This article refers to crime in the U.S. state of Tennessee.

State statistics
In 2010, 356 people were murdered in Tennessee. In 2009 and 2010, Tennessee had the highest rate of violent gun crime of any US state. In 2010, only Washington, D.C., had a higher rate of gun violence. Tennessee came out highest in the nation in the rate at which its residents are victims of aggravated assaults with a firearm and fifth-worst in robberies.

In 2008 there were 296,565 crimes reported in the state of Tennessee, including 412 murders. In 2014 there were 240,295 crimes reported, including 371 murders.

By location

Memphis 

In 2006, the Memphis metropolitan area ranked number one in violent crimes for major cities around the U.S according to the FBI's annual crime rankings. In 2001, 2005, 2006 and 2007, the Memphis metropolitan area ranked second most dangerous in the nation among cities with a population over 500,000.  It also ranked as most dangerous in 2002.

Jackson 
According to Morgan Quitno's 2010 Metropolitan Crime Rate Rankings  the Jackson metropolitan area had the 13th highest crime rate in the United States. Jackson is the primary city within the wider Jackson metropolitan area.

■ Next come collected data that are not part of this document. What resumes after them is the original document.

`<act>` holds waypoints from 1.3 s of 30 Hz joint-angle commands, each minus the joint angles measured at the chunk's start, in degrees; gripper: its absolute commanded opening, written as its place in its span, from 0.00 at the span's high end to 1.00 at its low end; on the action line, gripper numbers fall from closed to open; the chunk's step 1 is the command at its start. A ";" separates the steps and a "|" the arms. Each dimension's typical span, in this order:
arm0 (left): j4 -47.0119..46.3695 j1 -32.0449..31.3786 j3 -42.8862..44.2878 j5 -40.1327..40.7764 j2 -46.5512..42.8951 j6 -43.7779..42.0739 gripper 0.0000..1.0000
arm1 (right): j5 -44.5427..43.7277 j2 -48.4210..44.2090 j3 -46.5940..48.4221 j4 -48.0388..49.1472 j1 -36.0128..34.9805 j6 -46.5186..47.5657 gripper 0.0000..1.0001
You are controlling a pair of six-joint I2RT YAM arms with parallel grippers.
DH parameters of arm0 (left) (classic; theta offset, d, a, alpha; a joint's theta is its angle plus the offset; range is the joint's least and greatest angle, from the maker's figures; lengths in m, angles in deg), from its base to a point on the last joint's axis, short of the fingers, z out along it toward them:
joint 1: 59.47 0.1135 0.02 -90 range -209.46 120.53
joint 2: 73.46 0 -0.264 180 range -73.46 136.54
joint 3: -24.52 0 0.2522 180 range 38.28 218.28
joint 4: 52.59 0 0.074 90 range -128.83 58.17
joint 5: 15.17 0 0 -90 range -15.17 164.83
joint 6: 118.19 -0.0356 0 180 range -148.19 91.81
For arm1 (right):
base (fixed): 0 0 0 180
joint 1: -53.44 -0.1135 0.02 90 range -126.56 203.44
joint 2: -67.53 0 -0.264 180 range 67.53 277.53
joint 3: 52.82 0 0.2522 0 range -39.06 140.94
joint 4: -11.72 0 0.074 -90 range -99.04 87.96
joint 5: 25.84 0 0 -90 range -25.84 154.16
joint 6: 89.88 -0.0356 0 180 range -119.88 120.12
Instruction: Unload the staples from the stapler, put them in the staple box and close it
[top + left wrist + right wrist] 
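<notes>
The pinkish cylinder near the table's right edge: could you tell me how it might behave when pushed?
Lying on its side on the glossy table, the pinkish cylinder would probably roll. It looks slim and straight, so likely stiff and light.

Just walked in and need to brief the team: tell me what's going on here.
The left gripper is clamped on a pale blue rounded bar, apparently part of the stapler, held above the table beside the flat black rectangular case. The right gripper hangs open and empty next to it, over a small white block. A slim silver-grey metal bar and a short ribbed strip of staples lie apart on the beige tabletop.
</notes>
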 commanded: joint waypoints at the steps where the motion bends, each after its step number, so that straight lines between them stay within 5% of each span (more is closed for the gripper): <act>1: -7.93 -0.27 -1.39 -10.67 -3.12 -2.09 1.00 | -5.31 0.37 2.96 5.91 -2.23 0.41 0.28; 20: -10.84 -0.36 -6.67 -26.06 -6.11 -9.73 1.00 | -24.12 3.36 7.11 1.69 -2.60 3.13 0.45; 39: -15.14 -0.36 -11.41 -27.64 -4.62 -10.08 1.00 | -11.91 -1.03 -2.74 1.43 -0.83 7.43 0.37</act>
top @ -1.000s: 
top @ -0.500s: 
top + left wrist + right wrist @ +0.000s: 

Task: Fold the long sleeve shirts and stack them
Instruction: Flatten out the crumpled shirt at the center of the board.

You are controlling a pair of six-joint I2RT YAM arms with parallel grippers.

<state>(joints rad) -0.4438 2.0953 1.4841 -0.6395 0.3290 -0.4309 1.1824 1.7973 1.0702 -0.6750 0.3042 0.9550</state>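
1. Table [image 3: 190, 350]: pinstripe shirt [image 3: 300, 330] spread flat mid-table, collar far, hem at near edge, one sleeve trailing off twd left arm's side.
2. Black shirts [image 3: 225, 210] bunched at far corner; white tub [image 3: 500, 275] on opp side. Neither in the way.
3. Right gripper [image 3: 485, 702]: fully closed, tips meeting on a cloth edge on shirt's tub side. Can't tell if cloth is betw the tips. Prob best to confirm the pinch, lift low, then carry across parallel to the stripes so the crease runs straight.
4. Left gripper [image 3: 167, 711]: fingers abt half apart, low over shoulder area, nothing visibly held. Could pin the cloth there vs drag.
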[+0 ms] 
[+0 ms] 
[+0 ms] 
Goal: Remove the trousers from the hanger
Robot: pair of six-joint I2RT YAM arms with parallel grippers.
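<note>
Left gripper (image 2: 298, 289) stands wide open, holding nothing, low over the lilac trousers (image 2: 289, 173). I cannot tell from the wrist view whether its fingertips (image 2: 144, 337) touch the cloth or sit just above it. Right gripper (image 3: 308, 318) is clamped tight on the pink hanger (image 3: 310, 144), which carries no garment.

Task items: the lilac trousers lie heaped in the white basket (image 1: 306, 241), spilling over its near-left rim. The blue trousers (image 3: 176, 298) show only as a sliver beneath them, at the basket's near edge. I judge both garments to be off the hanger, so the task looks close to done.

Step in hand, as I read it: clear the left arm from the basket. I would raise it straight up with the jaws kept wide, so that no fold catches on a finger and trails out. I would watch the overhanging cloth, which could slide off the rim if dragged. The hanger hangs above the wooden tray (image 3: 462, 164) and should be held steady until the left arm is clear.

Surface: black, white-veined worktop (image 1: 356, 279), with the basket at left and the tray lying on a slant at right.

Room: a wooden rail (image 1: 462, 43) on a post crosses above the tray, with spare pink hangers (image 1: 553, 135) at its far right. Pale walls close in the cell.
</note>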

The Morgan Quitno list of the "Top 25 Most Dangerous Cities of 2007", ranked Jackson's as the 9th most dangerous metropolitan area in the United States. In 2006, it had been listed as the 18th most dangerous.

Policing 

In 2008, Tennessee had 375 state and local law enforcement agencies. Those agencies employed a total of 25,697 staff. Of the total staff, 15,976 were sworn officers (defined as those with general arrest powers).

Police ratio 

In 2008, Tennessee had 256 police officers per 100,000 residents.

Capital punishment laws

Capital punishment is applied in this state, but is rarely employed, with last execution in 2019.